- Action item
Reproduce every entry precisely as written.

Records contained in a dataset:
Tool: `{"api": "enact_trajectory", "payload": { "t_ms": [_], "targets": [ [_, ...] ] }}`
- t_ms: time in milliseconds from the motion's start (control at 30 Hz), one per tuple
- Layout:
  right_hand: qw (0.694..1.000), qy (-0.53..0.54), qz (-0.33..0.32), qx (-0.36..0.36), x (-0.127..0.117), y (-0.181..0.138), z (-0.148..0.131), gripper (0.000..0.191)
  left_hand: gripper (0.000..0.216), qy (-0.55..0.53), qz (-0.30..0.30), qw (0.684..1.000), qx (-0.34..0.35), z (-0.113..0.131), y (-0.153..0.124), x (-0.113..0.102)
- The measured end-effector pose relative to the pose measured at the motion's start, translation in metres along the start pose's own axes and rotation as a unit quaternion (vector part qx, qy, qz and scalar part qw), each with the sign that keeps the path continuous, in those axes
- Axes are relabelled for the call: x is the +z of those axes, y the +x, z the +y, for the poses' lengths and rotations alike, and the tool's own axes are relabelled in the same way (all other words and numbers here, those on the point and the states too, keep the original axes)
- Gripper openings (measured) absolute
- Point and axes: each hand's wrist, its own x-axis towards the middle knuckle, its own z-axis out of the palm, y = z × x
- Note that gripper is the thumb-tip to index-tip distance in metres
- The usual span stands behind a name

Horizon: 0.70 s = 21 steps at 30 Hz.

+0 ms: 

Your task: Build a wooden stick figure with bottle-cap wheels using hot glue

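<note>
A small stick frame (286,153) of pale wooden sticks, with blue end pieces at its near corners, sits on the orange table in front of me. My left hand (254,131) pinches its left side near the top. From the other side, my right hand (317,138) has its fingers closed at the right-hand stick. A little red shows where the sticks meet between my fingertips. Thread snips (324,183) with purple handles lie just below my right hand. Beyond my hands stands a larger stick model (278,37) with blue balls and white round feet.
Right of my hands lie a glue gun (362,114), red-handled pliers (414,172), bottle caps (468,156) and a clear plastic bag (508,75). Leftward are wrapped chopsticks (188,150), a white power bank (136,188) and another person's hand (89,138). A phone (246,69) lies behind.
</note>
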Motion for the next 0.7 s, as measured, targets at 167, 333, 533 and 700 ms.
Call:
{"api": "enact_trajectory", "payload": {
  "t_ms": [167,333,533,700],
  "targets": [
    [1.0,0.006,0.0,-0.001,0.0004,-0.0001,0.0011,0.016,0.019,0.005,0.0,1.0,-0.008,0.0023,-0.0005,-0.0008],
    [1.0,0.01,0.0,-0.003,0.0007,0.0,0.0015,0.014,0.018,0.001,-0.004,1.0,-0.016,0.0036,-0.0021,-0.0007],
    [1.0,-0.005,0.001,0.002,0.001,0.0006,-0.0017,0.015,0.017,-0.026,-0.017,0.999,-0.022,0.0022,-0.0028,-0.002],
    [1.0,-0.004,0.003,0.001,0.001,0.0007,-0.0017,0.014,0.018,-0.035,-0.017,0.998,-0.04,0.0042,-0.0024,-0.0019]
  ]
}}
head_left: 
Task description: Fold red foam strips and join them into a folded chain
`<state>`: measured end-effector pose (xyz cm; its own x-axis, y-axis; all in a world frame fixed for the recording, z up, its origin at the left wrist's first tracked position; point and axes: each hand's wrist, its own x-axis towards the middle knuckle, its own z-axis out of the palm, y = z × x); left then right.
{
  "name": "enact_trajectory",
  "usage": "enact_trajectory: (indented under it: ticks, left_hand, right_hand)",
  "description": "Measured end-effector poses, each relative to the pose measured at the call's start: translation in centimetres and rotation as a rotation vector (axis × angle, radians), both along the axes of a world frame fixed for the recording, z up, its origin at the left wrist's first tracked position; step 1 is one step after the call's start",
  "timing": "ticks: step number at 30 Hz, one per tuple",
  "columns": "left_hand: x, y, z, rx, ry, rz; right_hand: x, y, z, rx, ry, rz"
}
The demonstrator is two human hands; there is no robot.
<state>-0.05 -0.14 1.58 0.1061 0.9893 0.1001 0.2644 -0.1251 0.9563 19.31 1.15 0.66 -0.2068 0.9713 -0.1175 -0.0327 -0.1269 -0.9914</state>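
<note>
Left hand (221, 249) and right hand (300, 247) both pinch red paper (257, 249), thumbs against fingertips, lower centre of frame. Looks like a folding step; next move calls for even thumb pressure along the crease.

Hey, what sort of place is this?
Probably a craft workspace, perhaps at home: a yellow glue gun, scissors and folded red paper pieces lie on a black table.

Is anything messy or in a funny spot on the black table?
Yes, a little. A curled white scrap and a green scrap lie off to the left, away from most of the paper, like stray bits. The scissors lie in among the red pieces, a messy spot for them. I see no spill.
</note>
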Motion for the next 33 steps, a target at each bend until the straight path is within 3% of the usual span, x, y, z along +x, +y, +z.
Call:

- Exercise answer
Tool: `{"api": "enact_trajectory", "payload": { "t_ms": [_], "targets": [ [_, ...] ] }}`
- t_ms: time in milliseconds from the motion's start (control at 30 Hz), one per tuple
- Layout:
  right_hand: qw (0.694..1.000), qy (-0.53..0.54), qz (-0.33..0.32), qx (-0.36..0.36), x (-0.127..0.117), y (-0.181..0.138), z (-0.148..0.131), gripper (0.000..0.191)
  left_hand: gripper (0.000..0.216), qy (-0.55..0.53), qz (-0.30..0.30), qw (0.684..1.000), qx (-0.34..0.35), z (-0.113..0.131), y (-0.153..0.124), x (-0.113..0.102)
- The measured end-effector pose relative to the pose measured at the motion's start, translation in metres along the start pose's own axes and rotation as a unit quaternion (vector part qx, qy, qz and scalar part qw), each with the sign that keeps the path continuous, in those axes
- Axes are relabelled for the call: x is the +z of those axes, y the +x, z the +y, for the poses' lengths and rotations alike, and the tool's own axes are relabelled in the same way (all other words and numbers here, those on the point and the states too, keep the original axes)
- Gripper openings (measured) absolute
- Point and axes: each hand's wrist, its own x-axis towards the middle knuckle, its own z-axis out of the palm, y = z × x
- Note that gripper is the thumb-tip to index-tip distance in metres
- The usual span stands behind a name

Horizon: 0.70 s = 21 steps at 30 Hz.

+0 ms: 

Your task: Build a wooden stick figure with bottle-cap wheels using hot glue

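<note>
A small stick frame (286,153) of pale wooden sticks, with blue end pieces at its near corners, sits on the orange table in front of me. My left hand (254,131) pinches its left side near the top. From the other side, my right hand (317,138) has its fingers closed at the right-hand stick. A little red shows where the sticks meet between my fingertips. Thread snips (324,183) with purple handles lie just below my right hand. Beyond my hands stands a larger stick model (278,37) with blue balls and white round feet.
Right of my hands lie a glue gun (362,114), red-handled pliers (414,172), bottle caps (468,156) and a clear plastic bag (508,75). Leftward are wrapped chopsticks (188,150), a white power bank (136,188) and another person's hand (89,138). A phone (246,69) lies behind.
</note>
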Motion for the next 0.7 s, as measured, targets at 167, 333, 533 and 700 ms.
Call:
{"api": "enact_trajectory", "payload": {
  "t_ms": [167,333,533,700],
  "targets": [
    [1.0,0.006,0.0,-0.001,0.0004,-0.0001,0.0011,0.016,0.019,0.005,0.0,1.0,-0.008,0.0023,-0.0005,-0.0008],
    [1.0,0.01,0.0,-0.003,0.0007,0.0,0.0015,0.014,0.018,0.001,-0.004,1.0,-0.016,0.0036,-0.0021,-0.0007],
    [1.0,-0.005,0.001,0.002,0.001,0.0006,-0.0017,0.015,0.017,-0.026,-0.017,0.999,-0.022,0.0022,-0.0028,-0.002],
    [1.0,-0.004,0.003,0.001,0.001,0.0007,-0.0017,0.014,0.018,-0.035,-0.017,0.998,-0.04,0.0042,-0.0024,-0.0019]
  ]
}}
head_left: 
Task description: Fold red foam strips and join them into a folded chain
`<state>`: measured end-effector pose (xyz cm; its own x-axis, y-axis; all in a world frame fixed for the recording, z up, its origin at the left wrist's first tracked position; point and axes: each hand's wrist, its own x-axis towards the middle knuckle, its own z-axis out of the palm, y = z × x); left then right.
{
  "name": "enact_trajectory",
  "usage": "enact_trajectory: (indented under it: ticks, left_hand, right_hand)",
  "description": "Measured end-effector poses, each relative to the pose measured at the call's start: translation in centimetres and rotation as a rotation vector (axis × angle, radians), both along the axes of a world frame fixed for the recording, z up, its origin at the left wrist's first tracked position; step 1 is one step after the call's start",
  "timing": "ticks: step number at 30 Hz, one per tuple",
  "columns": "left_hand: x, y, z, rx, ry, rz; right_hand: x, y, z, rx, ry, rz"
}
The demonstrator is two human hands; there is no robot.
<state>-0.05 -0.14 1.58 0.1061 0.9893 0.1001 0.2644 -0.1251 0.9563 19.31 1.15 0.66 -0.2068 0.9713 -0.1175 -0.0327 -0.1269 -0.9914</state>
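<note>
Left hand (221, 249) and right hand (300, 247) both pinch red paper (257, 249), thumbs against fingertips, lower centre of frame. Looks like a folding step; next move calls for even thumb pressure along the crease.

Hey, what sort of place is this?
Probably a craft workspace, perhaps at home: a yellow glue gun, scissors and folded red paper pieces lie on a black table.

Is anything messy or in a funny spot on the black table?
Yes, a little. A curled white scrap and a green scrap lie off to the left, away from most of the paper, like stray bits. The scissors lie in among the red pieces, a messy spot for them. I see no spill.
</note>
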Motion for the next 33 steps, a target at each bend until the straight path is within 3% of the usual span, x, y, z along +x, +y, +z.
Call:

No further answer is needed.